:: Work instruction ::
Filter the data below, keeping only lines that contain "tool".

• • • • • • •

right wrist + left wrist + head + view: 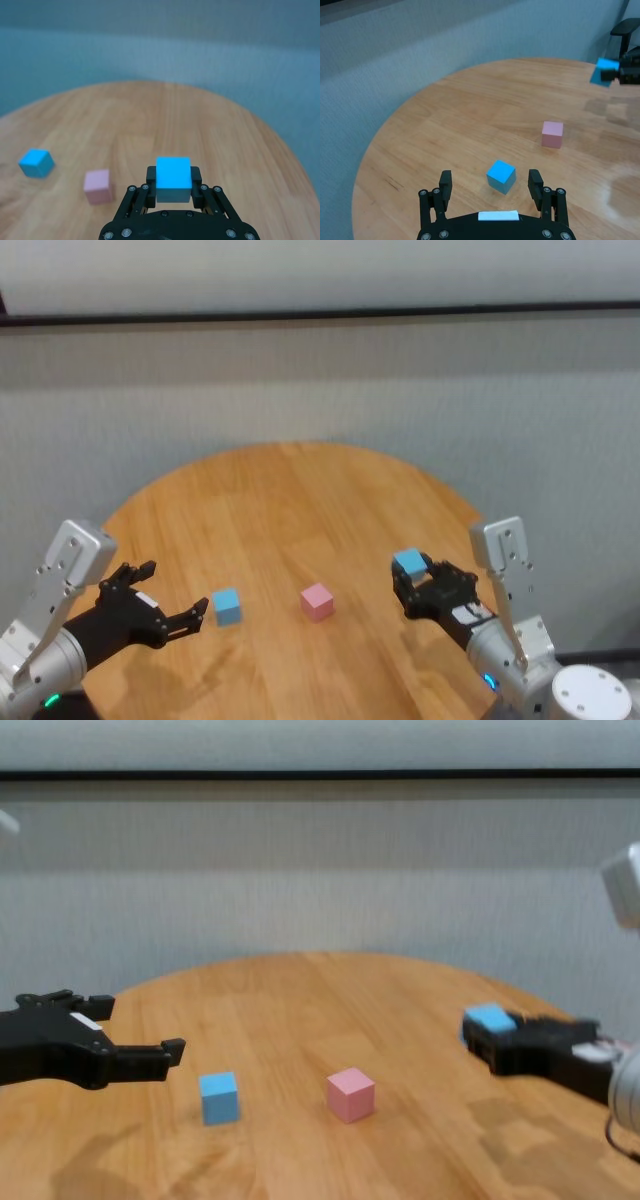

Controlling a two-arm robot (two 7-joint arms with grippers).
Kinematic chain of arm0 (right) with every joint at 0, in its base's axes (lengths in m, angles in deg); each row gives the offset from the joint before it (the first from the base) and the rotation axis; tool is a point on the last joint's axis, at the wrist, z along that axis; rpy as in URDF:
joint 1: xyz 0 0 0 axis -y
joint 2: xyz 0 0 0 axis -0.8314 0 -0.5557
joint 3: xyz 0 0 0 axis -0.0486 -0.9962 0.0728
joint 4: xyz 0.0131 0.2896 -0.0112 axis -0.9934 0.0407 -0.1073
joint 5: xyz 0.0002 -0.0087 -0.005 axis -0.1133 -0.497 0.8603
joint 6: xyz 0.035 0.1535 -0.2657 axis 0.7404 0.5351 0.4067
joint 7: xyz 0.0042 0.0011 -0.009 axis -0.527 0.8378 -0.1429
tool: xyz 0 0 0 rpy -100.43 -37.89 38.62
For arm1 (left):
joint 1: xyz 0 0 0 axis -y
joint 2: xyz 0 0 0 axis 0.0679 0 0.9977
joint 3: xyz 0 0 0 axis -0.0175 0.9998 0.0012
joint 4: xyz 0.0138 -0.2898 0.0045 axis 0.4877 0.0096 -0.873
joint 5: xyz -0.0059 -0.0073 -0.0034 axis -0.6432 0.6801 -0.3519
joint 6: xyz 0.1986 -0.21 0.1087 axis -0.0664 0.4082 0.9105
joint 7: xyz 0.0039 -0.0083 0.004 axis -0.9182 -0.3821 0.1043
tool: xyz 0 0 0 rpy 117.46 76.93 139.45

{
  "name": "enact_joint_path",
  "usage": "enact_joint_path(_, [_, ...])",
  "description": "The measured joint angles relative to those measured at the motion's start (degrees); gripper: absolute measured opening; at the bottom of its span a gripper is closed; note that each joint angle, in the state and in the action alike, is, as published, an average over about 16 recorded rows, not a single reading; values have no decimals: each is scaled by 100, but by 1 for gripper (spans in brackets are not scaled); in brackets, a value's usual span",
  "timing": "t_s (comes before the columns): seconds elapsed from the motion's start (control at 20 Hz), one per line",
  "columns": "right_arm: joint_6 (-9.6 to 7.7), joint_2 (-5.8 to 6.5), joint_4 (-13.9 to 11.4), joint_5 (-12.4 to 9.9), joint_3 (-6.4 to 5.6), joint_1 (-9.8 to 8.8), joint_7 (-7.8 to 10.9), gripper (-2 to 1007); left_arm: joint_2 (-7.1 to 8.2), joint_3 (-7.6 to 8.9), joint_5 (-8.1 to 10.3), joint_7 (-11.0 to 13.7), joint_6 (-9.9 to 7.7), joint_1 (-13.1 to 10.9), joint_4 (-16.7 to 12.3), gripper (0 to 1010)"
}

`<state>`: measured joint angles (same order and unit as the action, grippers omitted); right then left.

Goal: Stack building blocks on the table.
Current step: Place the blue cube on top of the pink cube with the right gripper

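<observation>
Holding a blue block clear of the table, my right gripper has its fingers closed on the cube's two sides; in the chest view the block sits at the fingertips, lifted above the wood. I see the pink block resting on the table off to that gripper's left, well apart from it. My left gripper hovers low with its fingers spread wide. The second blue block lies on the table just ahead of those fingertips, roughly in line with the gap between them but not touched by either one. From the left wrist view, the pink block sits farther out beyond that blue cube, with bare wood between them.
</observation>
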<state>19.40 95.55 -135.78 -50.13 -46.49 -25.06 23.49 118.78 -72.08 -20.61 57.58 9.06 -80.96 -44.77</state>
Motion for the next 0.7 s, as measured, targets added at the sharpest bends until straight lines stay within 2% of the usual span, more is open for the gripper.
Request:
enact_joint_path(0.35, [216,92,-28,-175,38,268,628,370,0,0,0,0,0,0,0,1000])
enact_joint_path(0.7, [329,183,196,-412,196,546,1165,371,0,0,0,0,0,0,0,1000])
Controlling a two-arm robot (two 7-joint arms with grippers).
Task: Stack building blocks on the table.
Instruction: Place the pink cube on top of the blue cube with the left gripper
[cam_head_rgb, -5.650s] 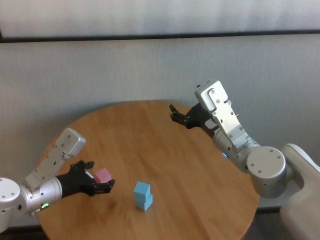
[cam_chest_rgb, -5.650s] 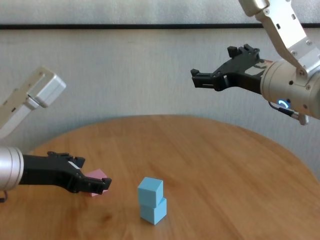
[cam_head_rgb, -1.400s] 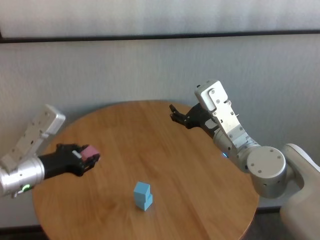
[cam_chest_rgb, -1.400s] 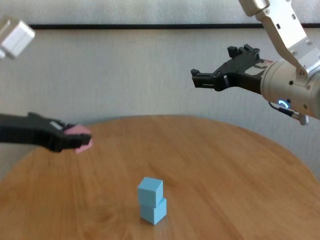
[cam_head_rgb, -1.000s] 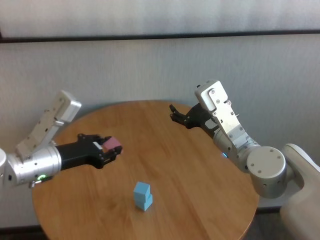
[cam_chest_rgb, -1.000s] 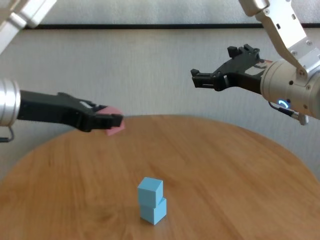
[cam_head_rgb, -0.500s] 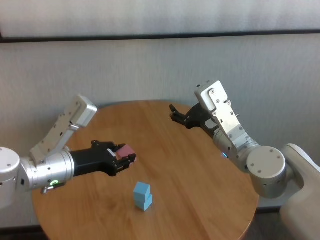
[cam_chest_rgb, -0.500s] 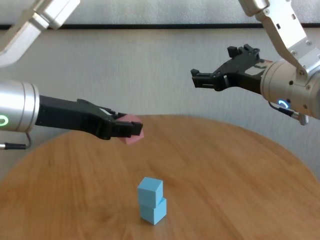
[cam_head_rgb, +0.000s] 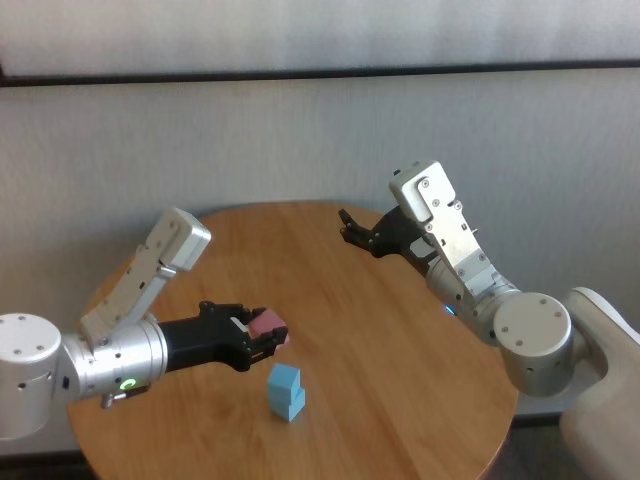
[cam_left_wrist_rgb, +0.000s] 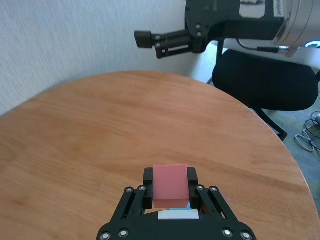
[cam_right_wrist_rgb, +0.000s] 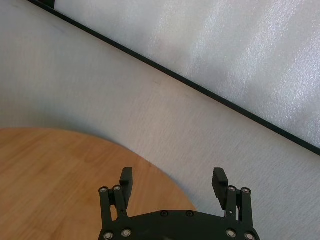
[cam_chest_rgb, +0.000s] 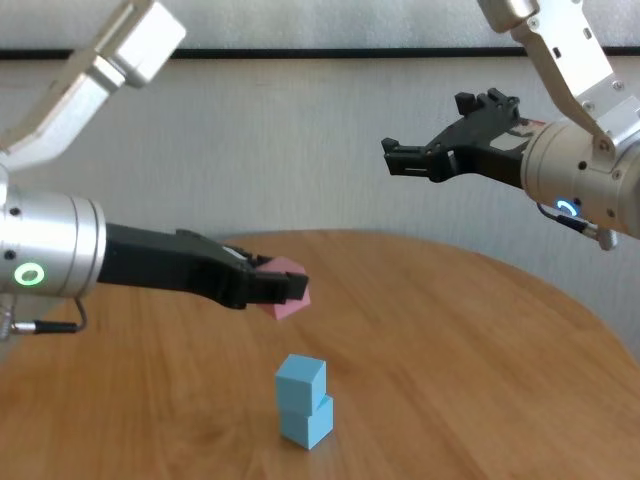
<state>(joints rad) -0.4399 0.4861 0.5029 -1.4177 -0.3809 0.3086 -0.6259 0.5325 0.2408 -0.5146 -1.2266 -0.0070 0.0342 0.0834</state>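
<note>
— Carrying the pink block (cam_chest_rgb: 288, 299) in, then? Where does it sit?

— Clamped between the fingers (cam_left_wrist_rgb: 148, 196) of the left gripper (cam_head_rgb: 258, 340), which are closed on its two side faces. Its top face shows in the left wrist view, with the fingertips reaching about halfway along it. It hangs in the air above the table (cam_head_rgb: 400, 370), clear of the wood.

— And the target?

— The two light blue blocks (cam_chest_rgb: 303, 399) stand one on the other, below the fingertips and a little beyond them. The upper blue cube is turned slightly against the lower one, so the landing face is not square to the base.

— What makes the placement clean, in your judgement?

— Bring the pink block directly over the upper blue cube before lowering, and match its edges to that cube rather than to the bottom one. Lower straight down; any sideways push would likely shove the top blue cube off its mate. Let go only once the faces touch, then draw the fingers apart and lift upward without dragging.

— The other arm?

— The right gripper (cam_chest_rgb: 437, 146) is parked high at the far side of the table, fingers spread wide and holding nothing.
</note>
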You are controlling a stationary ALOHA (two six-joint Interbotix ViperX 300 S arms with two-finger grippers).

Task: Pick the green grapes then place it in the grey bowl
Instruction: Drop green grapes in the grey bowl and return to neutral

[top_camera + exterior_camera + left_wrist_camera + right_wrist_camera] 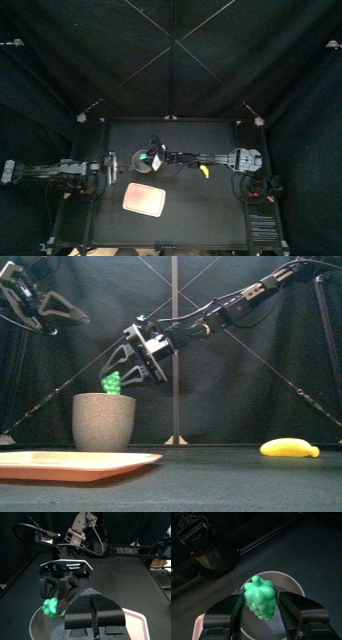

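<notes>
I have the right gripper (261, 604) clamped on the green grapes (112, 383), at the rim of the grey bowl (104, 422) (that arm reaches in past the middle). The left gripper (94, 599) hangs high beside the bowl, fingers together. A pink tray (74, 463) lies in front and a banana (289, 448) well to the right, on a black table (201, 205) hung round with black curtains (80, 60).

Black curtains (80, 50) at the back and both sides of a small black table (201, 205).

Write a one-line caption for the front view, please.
Right jaws hold the grapes above the grey cup; a banana and a pink tray lie nearby.
</notes>
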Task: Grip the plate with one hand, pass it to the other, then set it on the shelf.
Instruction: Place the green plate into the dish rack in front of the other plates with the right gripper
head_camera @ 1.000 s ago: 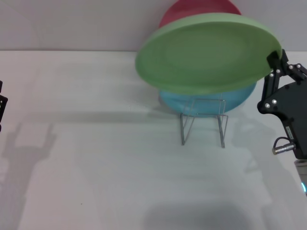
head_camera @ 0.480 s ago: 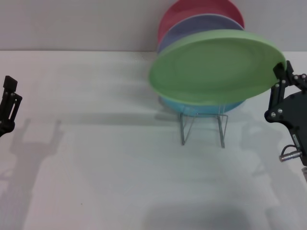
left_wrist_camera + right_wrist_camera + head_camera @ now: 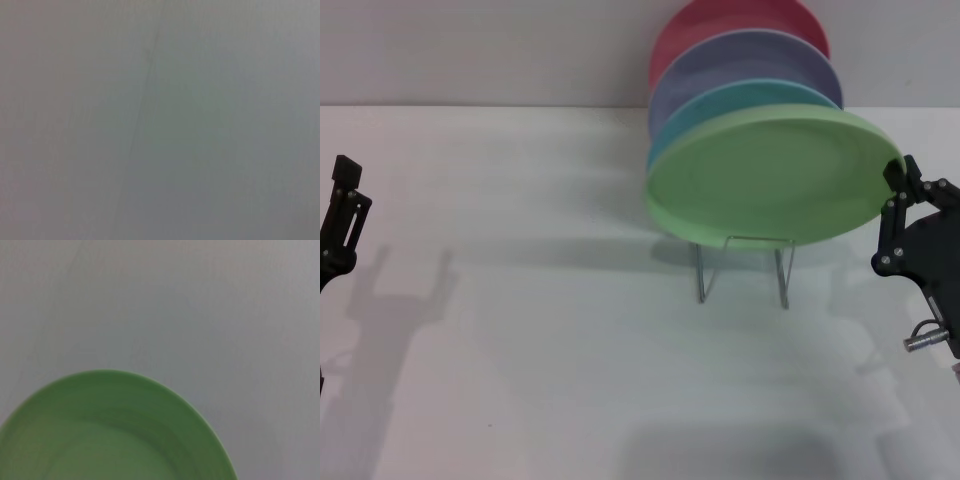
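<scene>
Soft even light, faint shadows on table [image 3: 570,330]; wrist views blurred.

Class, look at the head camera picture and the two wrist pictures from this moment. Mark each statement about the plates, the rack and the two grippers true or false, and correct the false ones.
1. The right gripper holds the green plate by its rim. True.
2. The green plate lies flat on the table. False: it is held tilted, low over the wire rack, in front of the other plates.
3. Three other plates stand behind the green one: turquoise plate, lavender plate, red plate. True.
4. The left gripper also grips the green plate. False: it is far off at the table's left edge, holding nothing.
5. The right wrist view shows part of the green plate. True.
</scene>
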Motion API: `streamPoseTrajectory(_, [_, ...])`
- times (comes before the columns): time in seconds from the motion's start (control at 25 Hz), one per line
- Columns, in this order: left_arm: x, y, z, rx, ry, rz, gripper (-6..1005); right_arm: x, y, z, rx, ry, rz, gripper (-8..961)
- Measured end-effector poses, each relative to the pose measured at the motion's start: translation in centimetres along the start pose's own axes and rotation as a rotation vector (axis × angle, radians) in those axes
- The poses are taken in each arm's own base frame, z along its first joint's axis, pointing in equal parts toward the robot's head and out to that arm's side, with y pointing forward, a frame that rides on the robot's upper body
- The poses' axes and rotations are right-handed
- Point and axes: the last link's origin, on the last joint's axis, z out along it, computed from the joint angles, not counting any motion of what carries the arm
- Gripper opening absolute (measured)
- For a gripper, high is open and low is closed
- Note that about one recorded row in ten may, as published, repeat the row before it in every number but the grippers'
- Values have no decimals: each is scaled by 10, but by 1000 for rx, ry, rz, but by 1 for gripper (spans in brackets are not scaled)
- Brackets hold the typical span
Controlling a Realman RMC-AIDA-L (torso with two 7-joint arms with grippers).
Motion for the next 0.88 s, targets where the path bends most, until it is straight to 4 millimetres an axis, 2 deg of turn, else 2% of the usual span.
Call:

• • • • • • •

:: Output ::
Kinematic chain of arm0 (right) with every joint at 0, in its base's axes (lengths in m, angles in deg); each row gives the offset from the joint before it (the first from the base) and the rotation axis; tool is a point on the last joint's axis, at the wrist, z along that axis; rpy as in URDF:
tool: xyz 0 0 0 rpy -100.43 -37.89 38.62
tool: xyz 0 0 0 rpy 117.46 76.93 139.45

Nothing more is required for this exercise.